Emerging Standard of Care in Data Security: The FTC’s LabMd decision

Company data security practices will now be measured against a legally enforceable standard of care. The National Institute for Standards and Technology (NIST) began creating the groundwork for this standard in 2002,[1] the Third Circuit announced its arrival last year in Wyndham  Hotels[2], and the Federal Trade Commission (FTC or Commission) told you last month in its LabMD decision exactly what your company can and cannot do if it wants to avoid lengthy and expensive regulatory proceedings and related litigation.[3]

LabMD was a clinical laboratory testing service, the kind your physician probably uses. It held the records of 750,000 patients – under shoddy conditions. LabMD is now out of business.

The FTC’s Checklist

 The Commission’s findings provide a check-list for company counsel and IT managers. LabMD:

  1. Had no intrusion detection system or file integrity monitoring.
  2. Failed to monitor traffic coming through its firewalls.
  3. Failed to monitor its network for unauthorized exfiltration.
  4. Failed to provide meaningful data security training to its employees.
  5. Collected sensitive consumer data it did not need.
  6. Failed to delete consumer data for which it had no further use.
  7. Failed to control the hardware and software its employees could run on its system.
  8. Failed to require strong passwords.

Under the “deceptive” standard of Section 5, FTC proceedings have become routine (and FTC orders often oppressive) against companies that fail to adhere to their own privacy statements. Under Wyndham and LabMd, we can expect a similar development under the “unfairness” standard of Section 5 – routine proceedings that raise the cybersecurity bar in the private sector, but often involving oppressive compliance orders of unreasonable duration that can cripple small firms. The FTC’s checklist is also likely to become a general negligence standard in the courts. So be warned.
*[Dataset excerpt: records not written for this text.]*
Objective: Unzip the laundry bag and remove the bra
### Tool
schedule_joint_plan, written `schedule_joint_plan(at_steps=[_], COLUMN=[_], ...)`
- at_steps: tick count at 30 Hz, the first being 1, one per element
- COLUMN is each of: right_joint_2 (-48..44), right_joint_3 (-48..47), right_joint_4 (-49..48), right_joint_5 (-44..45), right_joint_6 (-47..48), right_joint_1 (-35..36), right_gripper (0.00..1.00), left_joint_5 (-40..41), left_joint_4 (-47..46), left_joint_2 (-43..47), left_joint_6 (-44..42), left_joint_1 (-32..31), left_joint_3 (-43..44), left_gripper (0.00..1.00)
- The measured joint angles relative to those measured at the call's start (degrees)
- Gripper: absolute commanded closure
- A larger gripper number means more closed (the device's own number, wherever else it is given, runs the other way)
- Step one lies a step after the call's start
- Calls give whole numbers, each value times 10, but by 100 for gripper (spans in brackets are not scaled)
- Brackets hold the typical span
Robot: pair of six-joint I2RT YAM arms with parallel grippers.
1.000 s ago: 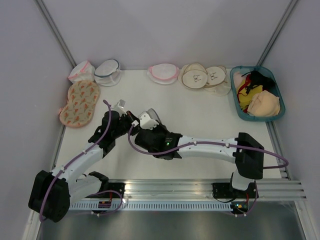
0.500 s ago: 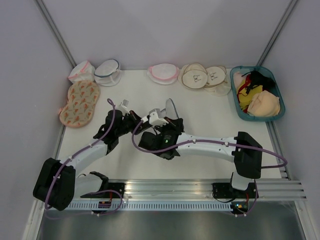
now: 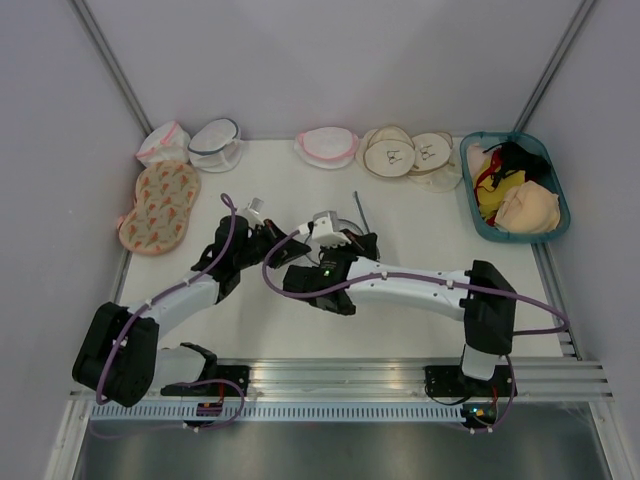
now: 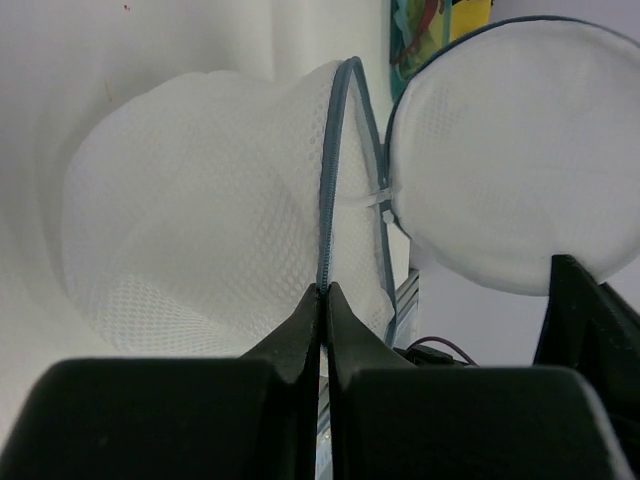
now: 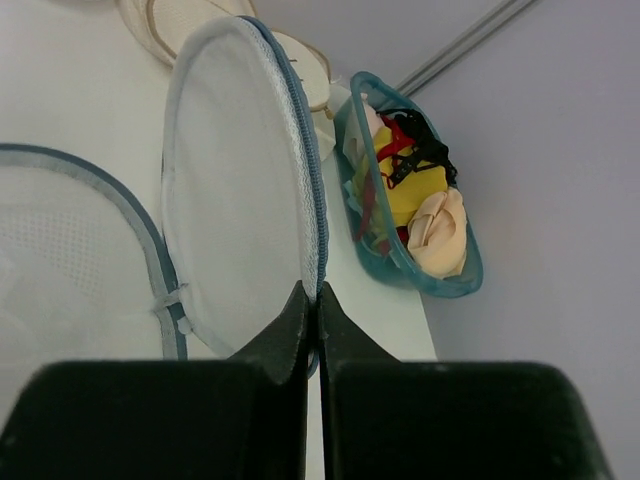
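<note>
Laundry bag (image 4: 200, 235), a drum of white see-through mesh edged in blue-grey zipper trim, stands unzipped between the two claws at the middle of the table (image 3: 420, 250), its soft body bulging out ahead of the left gripper (image 4: 323, 300) and to its left. The fingers of that claw are pressed together on the trim of the bag's open rim, with only the thin strip of trim between them. The round lid (image 5: 240, 180), a flat mesh disc with the same trim, hangs from the body by a short white hinge strip and rises straight ahead of the right gripper (image 5: 311, 300), whose fingers are likewise closed tight on the lid's edge. In the left wrist view the lid stands ahead and to the right of the pinched rim, swung clear of it. Well beyond the right claw and to its right lies a teal basket (image 5: 440, 285) holding red, yellow and black garments and a peach bra (image 5: 440, 235). A second ago the bag was a compact bundle under the two wrists; half a second ago the lid had begun to lift; now it has swung further away from the left claw and shows edge-on from above as a thin dark line, and both arms have shifted slightly to the right.
</note>
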State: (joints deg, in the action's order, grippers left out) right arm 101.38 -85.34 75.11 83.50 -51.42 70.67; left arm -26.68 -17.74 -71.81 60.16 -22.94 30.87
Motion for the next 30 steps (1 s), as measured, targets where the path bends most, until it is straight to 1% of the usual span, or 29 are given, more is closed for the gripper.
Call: schedule_joint_plan(at_steps=[8, 14, 16, 17, 18, 19, 20, 21, 23, 30], right_joint_2=[113, 125, 127, 129, 130, 134, 137, 139, 142, 136], right_joint_3=[7, -1, -13, -21, -27, -34, -40, -43, -45, -45], right_joint_4=[8, 13, 17, 17, 17, 18, 19, 18, 19, 19], right_joint_5=[2, 2, 2, 2, 2, 3, 4, 5, 5, 4], right_joint_6=[9, 4, 1, -1, -6, -11, -12, -16, -16, -44], right_joint_1=[71, 115, 130, 139, 146, 154, 160, 167, 176, 182], right_gripper=[100, 100, 98, 76, 52, 34, 11, 7, 3, 2], left_joint_5=[-5, -6, -7, -8, -9, -10, -10, -11, -12, -20], left_joint_4=[-9, -33, -40, -43, -46, -49, -51, -52, -52, -51], left_joint_2=[-16, -28, -33, -35, -36, -37, -37, -37, -37, -35], left_joint_6=[0, 0, 1, 1, 2, 3, 4, 4, 5, 5], left_joint_1=[0, 0, 0, 0, 0, 0, 0, 0, 0, 1], left_joint_3=[1, 1, 1, 1, 1, 0, 0, 0, 0, 0], left_gripper=[98, 98, 98, 98, 98, 98, 98, 98, 98, 98])
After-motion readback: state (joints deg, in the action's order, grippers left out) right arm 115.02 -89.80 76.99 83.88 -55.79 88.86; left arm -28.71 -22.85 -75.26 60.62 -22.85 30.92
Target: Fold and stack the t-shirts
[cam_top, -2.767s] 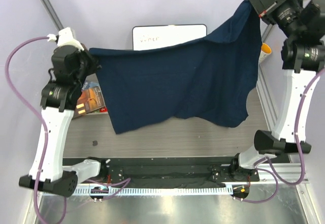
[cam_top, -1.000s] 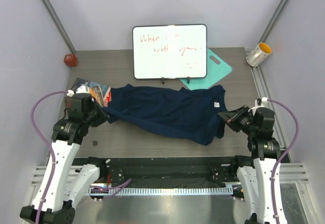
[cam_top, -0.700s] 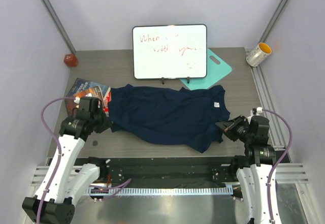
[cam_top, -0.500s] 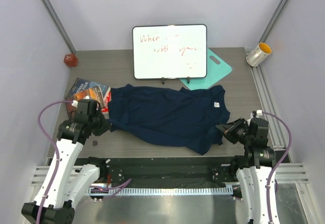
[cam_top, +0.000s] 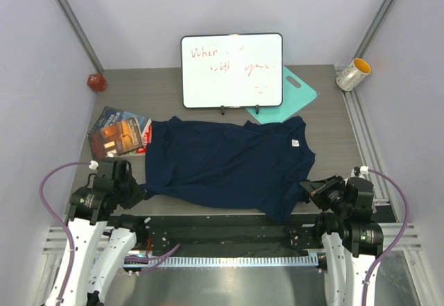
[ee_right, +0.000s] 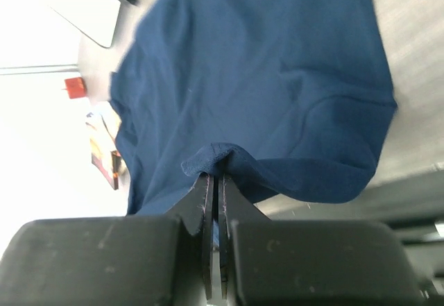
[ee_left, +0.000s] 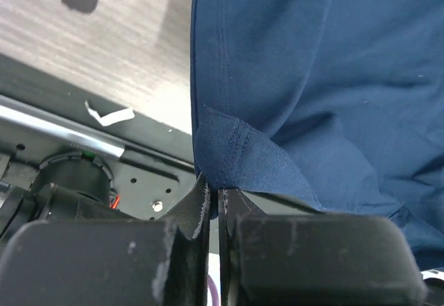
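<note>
One dark navy t-shirt (cam_top: 229,164) lies spread on the grey table, collar with a white tag toward the right. My left gripper (cam_top: 141,190) is shut on the shirt's near left hem corner (ee_left: 229,157) at the table's front edge. My right gripper (cam_top: 305,189) is shut on the near right hem corner (ee_right: 218,157), also at the front edge. Both pinched corners are bunched up between the fingers. The rest of the shirt (ee_right: 263,77) lies flat with a few wrinkles. I see no other t-shirt.
A whiteboard (cam_top: 232,70) stands at the back on its stand. A teal board (cam_top: 295,91) lies behind the shirt's right side. A magazine (cam_top: 119,131) lies at the left, a red object (cam_top: 96,82) at the far left, a yellow-rimmed cup (cam_top: 352,74) at the far right.
Both grippers came down from holding the shirt up in the air, then drew its near edge toward the front of the table. The shirt now lies spread flatter.
</note>
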`<control>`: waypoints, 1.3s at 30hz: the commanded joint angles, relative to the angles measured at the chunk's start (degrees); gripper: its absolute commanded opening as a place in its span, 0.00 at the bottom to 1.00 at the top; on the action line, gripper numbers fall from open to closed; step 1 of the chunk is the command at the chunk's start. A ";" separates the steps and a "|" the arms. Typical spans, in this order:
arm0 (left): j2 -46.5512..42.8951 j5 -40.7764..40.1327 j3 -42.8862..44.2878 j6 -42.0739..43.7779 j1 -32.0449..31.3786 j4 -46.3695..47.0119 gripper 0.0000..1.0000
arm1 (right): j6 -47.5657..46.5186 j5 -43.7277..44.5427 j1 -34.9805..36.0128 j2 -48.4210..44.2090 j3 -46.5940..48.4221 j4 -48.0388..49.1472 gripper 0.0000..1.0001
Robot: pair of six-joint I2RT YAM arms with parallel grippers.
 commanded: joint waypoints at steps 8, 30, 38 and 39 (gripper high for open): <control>2.92 -0.73 -2.08 -1.77 -0.15 -2.92 0.00 | 0.87 -4.07 0.35 2.54 2.29 -5.63 0.01; 29.11 -4.77 4.32 4.83 -0.07 4.38 0.00 | -13.72 6.83 1.05 26.97 16.18 7.99 0.01; 35.08 -8.28 10.30 5.61 -0.07 5.08 0.00 | -18.37 3.06 0.96 37.07 16.96 15.19 0.01; 36.05 -8.81 10.74 6.05 -0.07 5.17 0.00 | -19.68 1.57 1.05 38.48 17.41 15.90 0.01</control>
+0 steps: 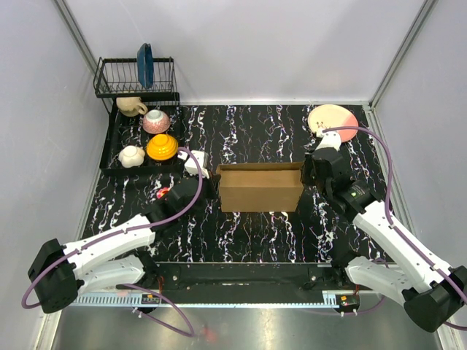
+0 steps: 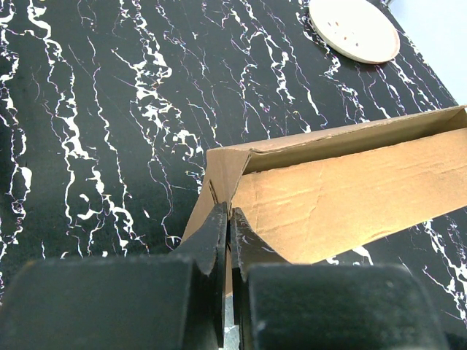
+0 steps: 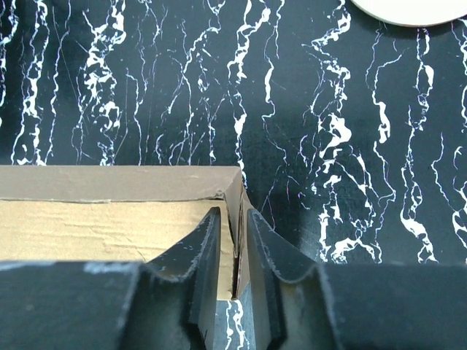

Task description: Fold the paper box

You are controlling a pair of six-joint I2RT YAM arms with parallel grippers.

The Commission was particularly scathing about LabMD’s failure to control employees’ use of peer-to-peer or P2P software such as music sharing services. These services, unless configured perfectly, permit millions of strangers to access a wide variety of material other than the music the employee intends to share. This vulnerability has been widely known for years, yet many companies do not forbid P2P software on their networks. In LabMd’s case, the failure resulted in the exposure of the medical and other sensitive records of thousands of patients. And when management was told about the vulnerability, it did essentially nothing about it.

It would be a mistake to assume the FTC’s decision in LabMD was limited to companies subject to the Health Insurance Portability and AccountabilityAct (HIPAA), which imposes special standards on parties holding patient data. HIPAA is barely mentioned in the opinion, and Wyndham Hotels, which laid the groundwork for this decision, did not involve health care.

You can assume, however, that your risk of facing an FTC proceeding is vastly greater if you hold sensitive personal information than if you do not. If the only sensitive information in your system are the formulas, business plans, and trade secrets that make your company valuable, the FTC probably won’t care. In that case, nobody but your competitors, particularly in China and Russia, will be interested in getting into your system. However, your shareholders, who will be well represented by class action counsel, may feel they have an interest in keeping them out, in which case LabMd outlines the first wave of discovery demands you will get.

Two Take-Aways

The immediate take-away from LabMD is obvious. You now have a legal standard against which to measure your company’s behavior. But the case should also impel management to ask a deeper question: What business do you want to be in? If you are a widget manufacturer or in a service business, running a complex and expensive IT system is not your line of work, and you are probably not equipped with the talent and know-how to do it right. Now that the legal consequences of running a porous and insecure system are becoming clearer, many companies will confront anew the question of what functions they would be prudent to out-source.

 



[1] See In the matter of LabMD, Inc., FTC docket no. 9357 (July 29, 2016), at 12, n. 23, at https://www.ftc.gov/system/files/documents/cases/160729labmd-opinion.pdf.

[2] FTC v. Wyndham Worldwide, Inc. 799 F.3d 236 (3d Cir. 2015). This case upheld the FTC’s power to regulate poor data security under the “unfairness” standard of Section 5 of the FTC Act. Previously its data security cases had been brought only under the “deceptive” standard of Section 5.

[3] LabMD, supra, upholding the FTC’s statutory and constitutional authority to proceed under the “unfairness” standard of Section 5.